Pa tied the rope together again, but this time leading directly from the soon-to-be-falling-tree to the truck with no middle-man tree in between. From the back window of the truck, I could see the rope leading essentially from me to the tree and I asked Pa if this was wise. My fear was that the tree would fall on the truck, crushing the cab with me inside. Pa said not to worry, that the direction the tree was leaning in (i.e. away from us) would compensate to put the tree down near enough to where we wanted it (i.e. beside the first half of the tree).
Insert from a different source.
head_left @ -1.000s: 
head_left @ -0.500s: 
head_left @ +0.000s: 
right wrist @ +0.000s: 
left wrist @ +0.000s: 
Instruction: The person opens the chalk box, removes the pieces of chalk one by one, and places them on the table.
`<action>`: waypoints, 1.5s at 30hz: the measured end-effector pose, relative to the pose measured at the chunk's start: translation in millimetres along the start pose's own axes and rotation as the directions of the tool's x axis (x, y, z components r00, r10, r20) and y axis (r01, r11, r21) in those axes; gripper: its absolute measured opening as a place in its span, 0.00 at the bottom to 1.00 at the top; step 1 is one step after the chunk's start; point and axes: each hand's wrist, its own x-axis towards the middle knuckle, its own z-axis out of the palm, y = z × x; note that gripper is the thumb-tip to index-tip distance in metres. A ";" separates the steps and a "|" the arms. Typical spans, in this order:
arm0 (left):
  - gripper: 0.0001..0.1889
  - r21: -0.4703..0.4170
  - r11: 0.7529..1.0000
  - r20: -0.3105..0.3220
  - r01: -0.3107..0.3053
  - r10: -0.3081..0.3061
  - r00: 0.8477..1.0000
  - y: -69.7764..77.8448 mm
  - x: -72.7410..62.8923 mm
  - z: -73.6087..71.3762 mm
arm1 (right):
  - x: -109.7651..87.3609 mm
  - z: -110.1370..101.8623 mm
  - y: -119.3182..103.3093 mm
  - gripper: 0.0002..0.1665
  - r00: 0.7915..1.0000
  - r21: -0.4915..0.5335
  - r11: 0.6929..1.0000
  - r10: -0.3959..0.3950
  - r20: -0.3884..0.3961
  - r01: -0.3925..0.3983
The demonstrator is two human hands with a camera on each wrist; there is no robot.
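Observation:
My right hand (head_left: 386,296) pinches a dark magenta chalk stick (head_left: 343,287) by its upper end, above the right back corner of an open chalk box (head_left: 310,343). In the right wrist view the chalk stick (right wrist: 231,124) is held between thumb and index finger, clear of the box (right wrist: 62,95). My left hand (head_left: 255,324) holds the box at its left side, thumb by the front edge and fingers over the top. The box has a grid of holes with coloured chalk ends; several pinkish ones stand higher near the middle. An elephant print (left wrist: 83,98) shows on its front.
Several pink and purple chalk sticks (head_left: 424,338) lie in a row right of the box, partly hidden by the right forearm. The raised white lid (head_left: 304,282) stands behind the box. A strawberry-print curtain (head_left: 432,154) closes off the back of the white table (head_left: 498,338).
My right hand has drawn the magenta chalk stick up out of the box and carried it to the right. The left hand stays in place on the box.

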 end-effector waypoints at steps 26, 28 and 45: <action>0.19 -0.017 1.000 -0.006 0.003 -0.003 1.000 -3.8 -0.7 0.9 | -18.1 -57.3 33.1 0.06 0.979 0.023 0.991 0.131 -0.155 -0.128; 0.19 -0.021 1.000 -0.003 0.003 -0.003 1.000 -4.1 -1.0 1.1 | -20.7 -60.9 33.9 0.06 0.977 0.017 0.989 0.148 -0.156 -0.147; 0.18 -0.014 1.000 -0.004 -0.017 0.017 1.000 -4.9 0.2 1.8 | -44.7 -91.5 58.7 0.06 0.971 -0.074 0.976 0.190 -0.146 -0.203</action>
We started again, with me gradually pulling on the rope with the truck's weight until Pa could get it sawed through enough. Then I heard a great cracking sound and Pa waved at me to drive faster. I kept my head turned back to gauge the tree's progress in case I needed to gun it for the driveway and get out of its path (which I thought would be kind of tricky, being as how I was TIED TO THE TREE). Just as Pa predicted, though, when the tree started to fall, it was falling in the direction we wanted it and, in fact, fell so perfectly that it lined up right beside the first one. I was quite relieved.
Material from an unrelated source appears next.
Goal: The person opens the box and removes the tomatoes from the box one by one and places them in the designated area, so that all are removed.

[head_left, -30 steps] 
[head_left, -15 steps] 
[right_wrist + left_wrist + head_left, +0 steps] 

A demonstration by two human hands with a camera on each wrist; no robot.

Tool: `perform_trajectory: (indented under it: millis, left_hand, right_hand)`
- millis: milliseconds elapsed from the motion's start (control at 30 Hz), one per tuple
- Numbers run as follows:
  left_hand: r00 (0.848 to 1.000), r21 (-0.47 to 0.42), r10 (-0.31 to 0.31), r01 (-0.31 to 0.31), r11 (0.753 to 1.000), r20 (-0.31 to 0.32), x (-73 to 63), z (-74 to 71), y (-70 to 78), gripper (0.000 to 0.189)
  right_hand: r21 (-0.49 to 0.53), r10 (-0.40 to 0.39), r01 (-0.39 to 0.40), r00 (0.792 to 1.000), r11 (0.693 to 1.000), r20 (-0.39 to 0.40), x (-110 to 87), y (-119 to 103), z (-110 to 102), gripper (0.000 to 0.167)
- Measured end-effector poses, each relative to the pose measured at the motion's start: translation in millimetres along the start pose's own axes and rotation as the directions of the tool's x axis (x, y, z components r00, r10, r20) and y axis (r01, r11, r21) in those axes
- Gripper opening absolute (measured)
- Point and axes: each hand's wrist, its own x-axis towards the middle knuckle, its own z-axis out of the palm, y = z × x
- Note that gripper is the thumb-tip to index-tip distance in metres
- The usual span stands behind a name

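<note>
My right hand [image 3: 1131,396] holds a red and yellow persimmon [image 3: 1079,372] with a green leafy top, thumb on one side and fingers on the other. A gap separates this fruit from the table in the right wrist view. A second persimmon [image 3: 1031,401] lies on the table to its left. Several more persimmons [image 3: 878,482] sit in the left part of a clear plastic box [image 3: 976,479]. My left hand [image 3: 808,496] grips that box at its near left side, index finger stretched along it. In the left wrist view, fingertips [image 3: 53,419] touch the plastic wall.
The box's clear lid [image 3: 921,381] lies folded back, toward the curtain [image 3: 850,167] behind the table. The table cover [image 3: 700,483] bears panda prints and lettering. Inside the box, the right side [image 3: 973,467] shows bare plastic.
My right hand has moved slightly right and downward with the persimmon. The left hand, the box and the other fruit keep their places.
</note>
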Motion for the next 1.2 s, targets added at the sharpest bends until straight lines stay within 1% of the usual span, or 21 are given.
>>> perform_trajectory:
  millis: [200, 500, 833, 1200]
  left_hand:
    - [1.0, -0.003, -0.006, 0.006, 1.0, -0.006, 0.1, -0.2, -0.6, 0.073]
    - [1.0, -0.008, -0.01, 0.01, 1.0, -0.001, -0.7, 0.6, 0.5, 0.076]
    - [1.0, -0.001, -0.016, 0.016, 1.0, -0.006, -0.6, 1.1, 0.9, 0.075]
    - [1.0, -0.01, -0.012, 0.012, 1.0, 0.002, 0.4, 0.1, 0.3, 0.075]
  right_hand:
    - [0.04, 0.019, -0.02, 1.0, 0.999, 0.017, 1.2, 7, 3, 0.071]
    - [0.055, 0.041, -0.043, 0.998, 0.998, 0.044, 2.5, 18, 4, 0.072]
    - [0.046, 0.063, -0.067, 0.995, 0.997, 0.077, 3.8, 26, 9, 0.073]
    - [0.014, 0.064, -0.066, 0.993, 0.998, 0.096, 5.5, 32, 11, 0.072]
After taking a coffee break, we returned to our fallen trees to begin the real work of sawing them up. Pa broke out his chainsaw and started cutting, while I hauled the chunks he cut into the back of the truck. The wife soon came out with our saws-all and began carving off limbs to help.
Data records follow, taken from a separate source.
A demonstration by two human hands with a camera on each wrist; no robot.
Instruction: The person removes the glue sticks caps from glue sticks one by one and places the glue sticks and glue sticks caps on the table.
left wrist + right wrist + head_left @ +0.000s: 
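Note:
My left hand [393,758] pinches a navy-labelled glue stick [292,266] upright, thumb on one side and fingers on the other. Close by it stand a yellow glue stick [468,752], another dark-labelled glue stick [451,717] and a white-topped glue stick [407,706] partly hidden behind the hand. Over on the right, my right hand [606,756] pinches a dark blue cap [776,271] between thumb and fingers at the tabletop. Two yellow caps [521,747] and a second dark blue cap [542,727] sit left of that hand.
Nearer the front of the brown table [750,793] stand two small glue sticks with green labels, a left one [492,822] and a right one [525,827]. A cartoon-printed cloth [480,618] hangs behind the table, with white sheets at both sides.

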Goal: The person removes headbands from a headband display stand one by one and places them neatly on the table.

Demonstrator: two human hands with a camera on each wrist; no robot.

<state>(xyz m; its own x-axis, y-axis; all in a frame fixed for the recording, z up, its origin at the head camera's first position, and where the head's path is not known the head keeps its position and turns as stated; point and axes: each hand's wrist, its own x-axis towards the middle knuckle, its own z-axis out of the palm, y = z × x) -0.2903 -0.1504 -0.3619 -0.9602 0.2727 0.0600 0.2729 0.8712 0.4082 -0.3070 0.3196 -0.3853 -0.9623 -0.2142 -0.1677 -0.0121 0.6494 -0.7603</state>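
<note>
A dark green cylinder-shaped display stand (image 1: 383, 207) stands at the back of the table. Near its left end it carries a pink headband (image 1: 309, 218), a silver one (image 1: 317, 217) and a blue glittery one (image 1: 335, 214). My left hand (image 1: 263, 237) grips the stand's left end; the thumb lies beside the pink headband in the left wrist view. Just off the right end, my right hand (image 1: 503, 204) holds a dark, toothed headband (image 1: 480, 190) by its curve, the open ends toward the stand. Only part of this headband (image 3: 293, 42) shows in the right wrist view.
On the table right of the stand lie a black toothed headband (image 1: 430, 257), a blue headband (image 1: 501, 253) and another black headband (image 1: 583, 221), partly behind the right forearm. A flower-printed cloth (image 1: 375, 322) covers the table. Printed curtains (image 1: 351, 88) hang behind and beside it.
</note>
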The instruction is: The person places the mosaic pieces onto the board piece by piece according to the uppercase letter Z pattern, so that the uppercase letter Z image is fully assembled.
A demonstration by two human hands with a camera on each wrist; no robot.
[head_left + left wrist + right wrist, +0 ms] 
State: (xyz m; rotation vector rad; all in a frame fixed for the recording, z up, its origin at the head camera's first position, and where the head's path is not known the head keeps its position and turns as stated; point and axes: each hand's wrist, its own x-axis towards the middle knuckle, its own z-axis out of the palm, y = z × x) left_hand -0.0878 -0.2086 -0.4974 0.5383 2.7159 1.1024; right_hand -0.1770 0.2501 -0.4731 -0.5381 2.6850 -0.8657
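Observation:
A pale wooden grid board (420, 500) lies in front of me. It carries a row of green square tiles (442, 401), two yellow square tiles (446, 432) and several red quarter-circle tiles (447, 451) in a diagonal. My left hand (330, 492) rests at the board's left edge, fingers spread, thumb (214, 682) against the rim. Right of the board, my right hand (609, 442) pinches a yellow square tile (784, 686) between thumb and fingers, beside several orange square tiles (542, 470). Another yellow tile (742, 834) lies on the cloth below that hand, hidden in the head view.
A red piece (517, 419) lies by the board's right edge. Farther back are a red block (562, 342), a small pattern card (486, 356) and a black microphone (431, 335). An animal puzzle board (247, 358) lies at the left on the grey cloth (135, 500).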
We very soon had quite a bit of loggage, but there was still part of the first tree and the rest of the second tree to go. That's when Pa passed me his chainsaw and told me I could take out the rest, if I wanted. He then went in the house, leaving me and the wife standing there.
I've never used a chainsaw before. The closest I've come is when Pa was trying to show me how to use his old one during his last visit and got as far as teaching me how to take the chain on and off, do the oil/gas mixture and then had given me the non-practical portion of showing me how to operate one when the chainsaw coughed up blood and died right in front of us, never to be cranked again. So while I "knew" how to run one, I'd never actually done so. However, the wife is not exactly a stranger to them, having been around them most of her life in various Pa-built log cabins in Alaska, and was able to give me a quick refresher and stood by to supervise my first few stabs at cutting.
I have to say, I took to it pretty well, though the process is not without its discomfort. For one thing, the vibration of the saw when you're sawing tickles unbearably at first, but by the time you feel it you're already committed to sawing through a section of tree. Eventually, you just man up and get over it.
The next day, after we'd moved all the wood, Pa and I went to saw up the stump. He cut a long horizontal slice into the base of the stump, then my job was to saw down vertically from the middle of the top. The first half broke away and looked like a nice solid piece of oak. I even contemplated doing something with it, like building a table, it was that pretty. The second half of the stump seemed a little tougher at first, so we decided to saw it in half, too. A little way into the downward cut the stump suddenly sliced like butter. When half of it came away, a whole mound of black dirt fell out of what had been a massive ant colony that took up most of its interior. The ants had fled in the night, leaving behind their dung (the black dirt). That was one rotten tree. Thanks to Pa, we now have a much safer house.